_Provided entries_.
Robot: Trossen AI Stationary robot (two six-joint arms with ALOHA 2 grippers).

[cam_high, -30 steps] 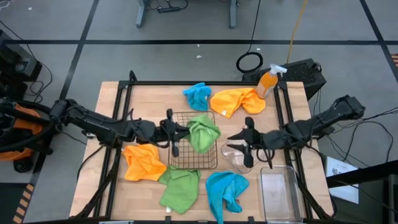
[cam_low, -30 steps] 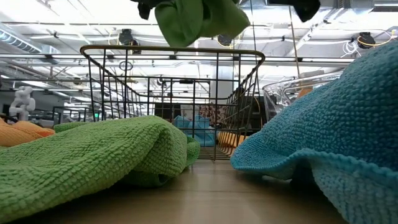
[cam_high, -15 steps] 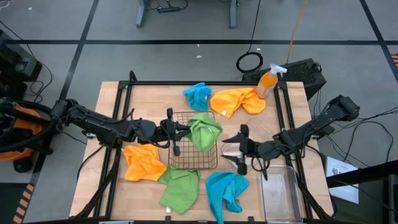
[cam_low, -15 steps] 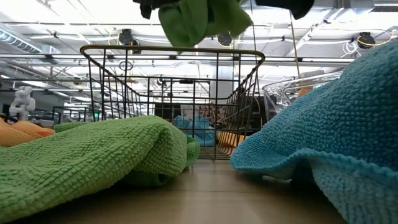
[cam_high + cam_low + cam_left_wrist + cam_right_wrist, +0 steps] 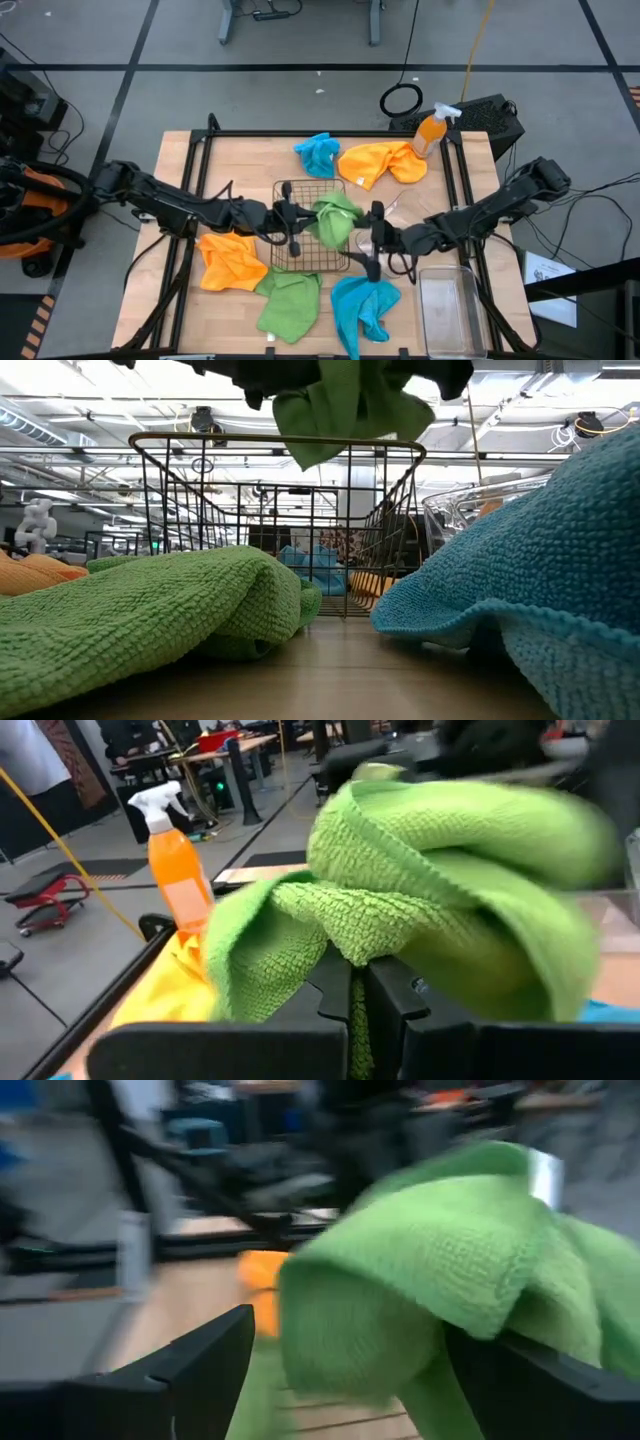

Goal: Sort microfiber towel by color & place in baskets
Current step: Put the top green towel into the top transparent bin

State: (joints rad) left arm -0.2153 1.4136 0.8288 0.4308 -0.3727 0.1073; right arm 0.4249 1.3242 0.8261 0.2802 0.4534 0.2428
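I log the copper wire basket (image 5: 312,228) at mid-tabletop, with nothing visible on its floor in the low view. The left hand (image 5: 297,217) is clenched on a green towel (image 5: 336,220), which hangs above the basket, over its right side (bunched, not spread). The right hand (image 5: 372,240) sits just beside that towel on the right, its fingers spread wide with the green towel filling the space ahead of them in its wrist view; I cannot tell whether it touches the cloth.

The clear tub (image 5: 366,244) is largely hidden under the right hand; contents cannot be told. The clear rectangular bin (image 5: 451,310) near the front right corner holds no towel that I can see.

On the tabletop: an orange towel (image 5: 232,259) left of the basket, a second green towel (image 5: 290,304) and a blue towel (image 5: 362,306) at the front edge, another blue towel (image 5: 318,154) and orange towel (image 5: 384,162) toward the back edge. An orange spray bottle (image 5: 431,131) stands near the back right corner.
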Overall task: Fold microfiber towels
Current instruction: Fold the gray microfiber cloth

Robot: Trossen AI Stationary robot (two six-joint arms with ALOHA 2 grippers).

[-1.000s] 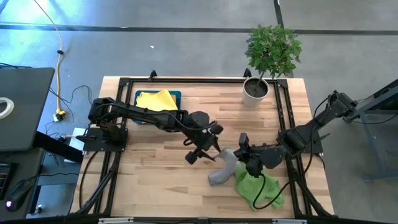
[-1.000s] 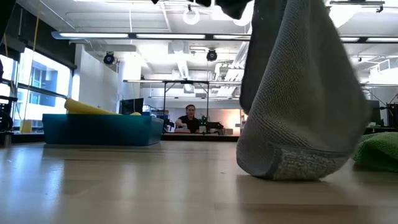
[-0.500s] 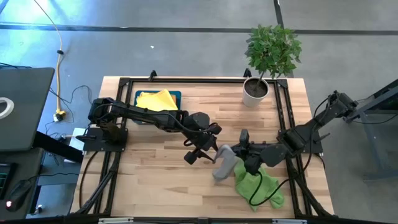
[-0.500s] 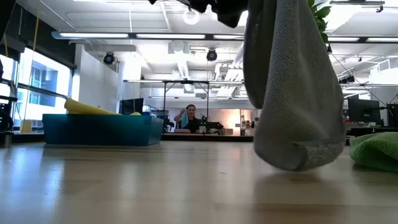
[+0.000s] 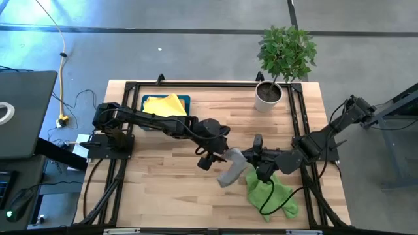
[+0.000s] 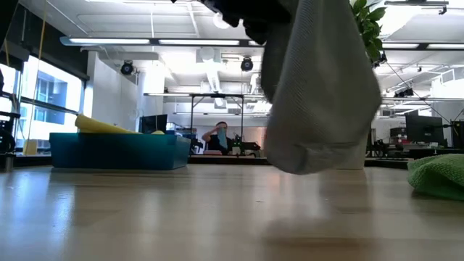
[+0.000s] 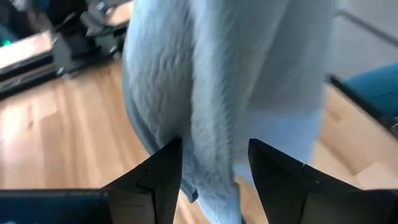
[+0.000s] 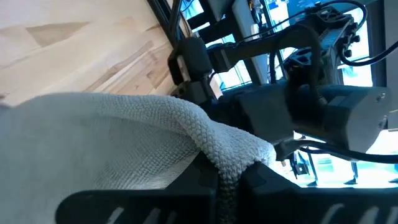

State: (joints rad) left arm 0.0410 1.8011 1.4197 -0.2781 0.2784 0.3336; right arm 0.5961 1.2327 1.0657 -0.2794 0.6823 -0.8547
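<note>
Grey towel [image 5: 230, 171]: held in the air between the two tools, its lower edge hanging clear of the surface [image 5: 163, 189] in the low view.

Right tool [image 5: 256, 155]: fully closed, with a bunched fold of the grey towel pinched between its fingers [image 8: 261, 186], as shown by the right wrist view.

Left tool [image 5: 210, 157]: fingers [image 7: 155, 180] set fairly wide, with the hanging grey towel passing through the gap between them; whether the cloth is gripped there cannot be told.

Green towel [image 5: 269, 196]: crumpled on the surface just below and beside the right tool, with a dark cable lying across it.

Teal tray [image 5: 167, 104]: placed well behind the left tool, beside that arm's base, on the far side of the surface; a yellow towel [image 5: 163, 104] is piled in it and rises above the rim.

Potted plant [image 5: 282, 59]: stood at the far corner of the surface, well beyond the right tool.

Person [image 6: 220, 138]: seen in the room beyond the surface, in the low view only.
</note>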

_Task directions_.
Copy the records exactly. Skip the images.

_Task output_.
Robot: Trossen AI Stationary robot (two six-joint arms with ALOHA 2 grippers).

[cam_high, -30 steps] 
[cam_low, -30 steps] 
[cam_high, -15 steps] 
[cam_low, -15 steps] 
[cam_high + cam_low + cam_left_wrist + cam_right_wrist, +0 steps] 

Goal: Sort microfiber towel by color & place in baskets
Current step: Put the top green towel into the top transparent bin

State: (joints rad) left arm -0.2153 1.4136 0.8288 0.4308 -0.3727 0.1073; right arm 0.4249 1.3242 0.8261 0.2802 0.4534 0.2428
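I log the copper wire basket (image 5: 312,228) at mid-tabletop, with nothing visible on its floor in the low view. The left hand (image 5: 297,217) is clenched on a green towel (image 5: 336,220), which hangs above the basket, over its right side (bunched, not spread). The right hand (image 5: 372,240) sits just beside that towel on the right, its fingers spread wide with the green towel filling the space ahead of them in its wrist view; I cannot tell whether it touches the cloth.

The clear tub (image 5: 366,244) is largely hidden under the right hand; contents cannot be told. The clear rectangular bin (image 5: 451,310) near the front right corner holds no towel that I can see.

On the tabletop: an orange towel (image 5: 232,259) left of the basket, a second green towel (image 5: 290,304) and a blue towel (image 5: 362,306) at the front edge, another blue towel (image 5: 318,154) and orange towel (image 5: 384,162) toward the back edge. An orange spray bottle (image 5: 431,131) stands near the back right corner.
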Overall task: Fold microfiber towels
Current instruction: Fold the gray microfiber cloth

Robot: Trossen AI Stationary robot (two six-joint arms with ALOHA 2 grippers).

[-1.000s] 
[-1.000s] 
[-0.500s] 
[-0.500s] 
[+0.000s] 
[+0.000s] 
[+0.000s] 
[+0.000s] 

State: (joints rad) left arm 0.0410 1.8011 1.4197 -0.2781 0.2784 0.3336; right arm 0.5961 1.2327 1.0657 -0.2794 0.6823 -0.8547
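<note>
Grey towel [image 5: 230, 171]: held in the air between the two tools, its lower edge hanging clear of the surface [image 5: 163, 189] in the low view.

Right tool [image 5: 256, 155]: fully closed, with a bunched fold of the grey towel pinched between its fingers [image 8: 261, 186], as shown by the right wrist view.

Left tool [image 5: 210, 157]: fingers [image 7: 155, 180] set fairly wide, with the hanging grey towel passing through the gap between them; whether the cloth is gripped there cannot be told.

Green towel [image 5: 269, 196]: crumpled on the surface just below and beside the right tool, with a dark cable lying across it.

Teal tray [image 5: 167, 104]: placed well behind the left tool, beside that arm's base, on the far side of the surface; a yellow towel [image 5: 163, 104] is piled in it and rises above the rim.

Potted plant [image 5: 282, 59]: stood at the far corner of the surface, well beyond the right tool.

Person [image 6: 220, 138]: seen in the room beyond the surface, in the low view only.
</note>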

That concludes the answer to the exercise.